→ **Task brief**: Since the copy must hold text only, transcribe the data below exactly and omit the images.

→ **Information supplied**:
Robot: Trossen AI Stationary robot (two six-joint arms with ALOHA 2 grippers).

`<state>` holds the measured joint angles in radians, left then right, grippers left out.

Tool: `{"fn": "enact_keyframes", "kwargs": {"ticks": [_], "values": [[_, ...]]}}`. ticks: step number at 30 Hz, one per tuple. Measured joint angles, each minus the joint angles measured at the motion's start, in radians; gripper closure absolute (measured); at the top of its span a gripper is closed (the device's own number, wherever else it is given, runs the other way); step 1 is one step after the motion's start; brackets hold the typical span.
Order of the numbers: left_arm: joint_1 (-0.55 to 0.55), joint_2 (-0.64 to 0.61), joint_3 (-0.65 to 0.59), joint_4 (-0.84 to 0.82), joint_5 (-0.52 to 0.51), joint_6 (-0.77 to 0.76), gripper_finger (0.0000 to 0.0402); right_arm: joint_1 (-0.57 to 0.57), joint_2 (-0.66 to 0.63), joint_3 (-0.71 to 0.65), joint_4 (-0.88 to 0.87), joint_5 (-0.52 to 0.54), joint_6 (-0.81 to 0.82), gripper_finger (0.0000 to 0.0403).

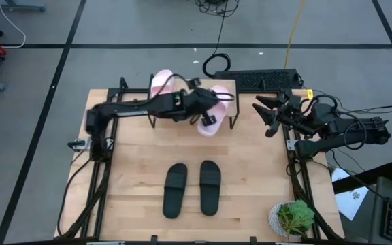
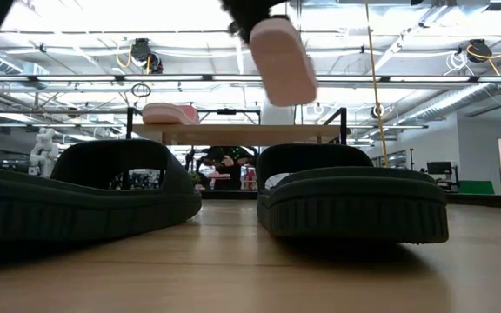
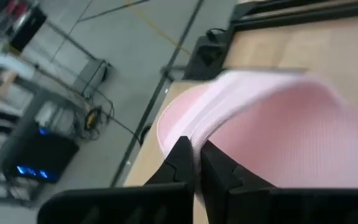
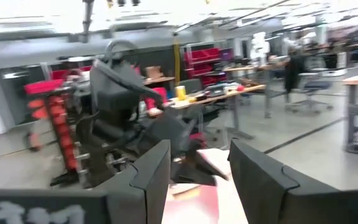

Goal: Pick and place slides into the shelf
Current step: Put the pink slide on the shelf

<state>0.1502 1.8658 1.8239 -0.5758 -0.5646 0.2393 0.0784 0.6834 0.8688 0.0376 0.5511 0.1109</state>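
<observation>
My left gripper (image 1: 204,109) reaches over the shelf's (image 1: 226,87) right part, shut on a light pink slide (image 1: 213,117). In the low view this slide (image 2: 282,59) hangs tilted above the shelf board (image 2: 233,133). The second pink slide (image 1: 160,83) lies flat on the shelf's left part (image 2: 170,113). Two black slides (image 1: 175,190) (image 1: 209,187) lie side by side, soles down, on the near middle of the table. My right gripper (image 1: 267,114) waits open at the table's right edge, holding nothing. My left gripper (image 3: 196,163) pinches a thin rim of the pink slide (image 3: 194,140) between its two fingers; whether that rim is the strap or the sole's edge, I cannot tell. The slide is lifted clear and hangs tilted below the fingers, above the shelf.
A potted plant (image 1: 292,218) stands at the table's near right corner. A black keyboard (image 1: 264,80) and cables lie past the far edge. The table between the shelf and the black slides is bare wood (image 1: 182,146).
</observation>
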Motion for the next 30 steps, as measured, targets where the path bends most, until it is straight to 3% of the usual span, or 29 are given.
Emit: {"fn": "enact_keyframes", "kwargs": {"ticks": [6, 9, 12, 20, 30], "values": [[0.018, -0.263, -0.417, 0.327, -0.059, 0.039, 0.0401, -0.001, -0.002, 0.0, 0.01, 0.1, -0.046, 0.0248], [0.044, -0.365, -0.567, 0.419, -0.017, 0.034, 0.0401, -0.001, 0.0, 0.0, 0.044, 0.16, -0.07, 0.0248], [0.069, -0.411, -0.66, 0.461, -0.049, 0.098, 0.0401, -0.002, 0.0, 0.0, 0.089, 0.159, -0.1, 0.0248], [0.13, -0.412, -0.678, 0.479, -0.076, 0.128, 0.0401, -0.002, 0.002, 0.0, 0.129, 0.16, -0.103, 0.0248], [0.262, -0.412, -0.678, 0.452, -0.03, 0.062, 0.0401, -0.001, 0.026, 0.0, 0.131, 0.16, -0.086, 0.0248]]}}
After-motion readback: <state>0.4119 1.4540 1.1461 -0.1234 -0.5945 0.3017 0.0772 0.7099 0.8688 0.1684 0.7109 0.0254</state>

→ **Solution to this exercise**:
Robot: Trossen AI Stationary robot (two six-joint arms with ALOHA 2 grippers).

`<state>` holds the measured joint angles in radians, left then right, grippers left out.

Tool: `{"fn": "enact_keyframes", "kwargs": {"ticks": [_], "values": [[_, ...]]}}`. ticks: step number at 30 Hz, one per tuple. Measured joint angles, each minus the joint angles measured at the motion's start, in radians; gripper closure absolute (measured); at the top of its span a gripper is closed (the device's own number, wherever else it is given, runs the other way); step 1 is one step after the motion's start; brackets hold the typical span.
Order of the numbers: left_arm: joint_1 (-0.55 to 0.55), joint_2 (-0.64 to 0.61), joint_3 (-0.65 to 0.59), joint_4 (-0.84 to 0.82), joint_5 (-0.52 to 0.51), joint_6 (-0.77 to 0.76), gripper_finger (0.0000 to 0.0402); right_arm: joint_1 (-0.57 to 0.57), joint_2 (-0.66 to 0.63), joint_3 (-0.71 to 0.65), joint_4 (-0.88 to 0.87), joint_5 (-0.52 to 0.54), joint_6 (-0.81 to 0.82), gripper_finger (0.0000 to 0.0403).


Goal: Pick and place slides into the shelf
Current step: Put the pink slide on the shelf

<state>0.1502 1.8658 1.8239 -0.5758 -0.5646 0.2393 0.0784 0.6834 0.8688 0.0376 0.5511 0.1109</state>
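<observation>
My left gripper (image 1: 204,109) reaches over the shelf's (image 1: 226,87) right part, shut on a light pink slide (image 1: 213,117). In the low view this slide (image 2: 282,59) hangs tilted above the shelf board (image 2: 233,133). The second pink slide (image 1: 160,83) lies flat on the shelf's left part (image 2: 170,113). Two black slides (image 1: 175,190) (image 1: 209,187) lie side by side, soles down, on the near middle of the table. My right gripper (image 1: 267,114) waits open at the table's right edge, holding nothing. My left gripper (image 3: 196,163) pinches a thin rim of the pink slide (image 3: 194,140) between its two fingers; whether that rim is the strap or the sole's edge, I cannot tell. The slide is lifted clear and hangs tilted below the fingers, above the shelf.
A potted plant (image 1: 292,218) stands at the table's near right corner. A black keyboard (image 1: 264,80) and cables lie past the far edge. The table between the shelf and the black slides is bare wood (image 1: 182,146).
</observation>
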Motion for the next 30 steps, as measured, targets where the path bends most, until it is straight to 3% of the usual span, or 29 are given.
Emit: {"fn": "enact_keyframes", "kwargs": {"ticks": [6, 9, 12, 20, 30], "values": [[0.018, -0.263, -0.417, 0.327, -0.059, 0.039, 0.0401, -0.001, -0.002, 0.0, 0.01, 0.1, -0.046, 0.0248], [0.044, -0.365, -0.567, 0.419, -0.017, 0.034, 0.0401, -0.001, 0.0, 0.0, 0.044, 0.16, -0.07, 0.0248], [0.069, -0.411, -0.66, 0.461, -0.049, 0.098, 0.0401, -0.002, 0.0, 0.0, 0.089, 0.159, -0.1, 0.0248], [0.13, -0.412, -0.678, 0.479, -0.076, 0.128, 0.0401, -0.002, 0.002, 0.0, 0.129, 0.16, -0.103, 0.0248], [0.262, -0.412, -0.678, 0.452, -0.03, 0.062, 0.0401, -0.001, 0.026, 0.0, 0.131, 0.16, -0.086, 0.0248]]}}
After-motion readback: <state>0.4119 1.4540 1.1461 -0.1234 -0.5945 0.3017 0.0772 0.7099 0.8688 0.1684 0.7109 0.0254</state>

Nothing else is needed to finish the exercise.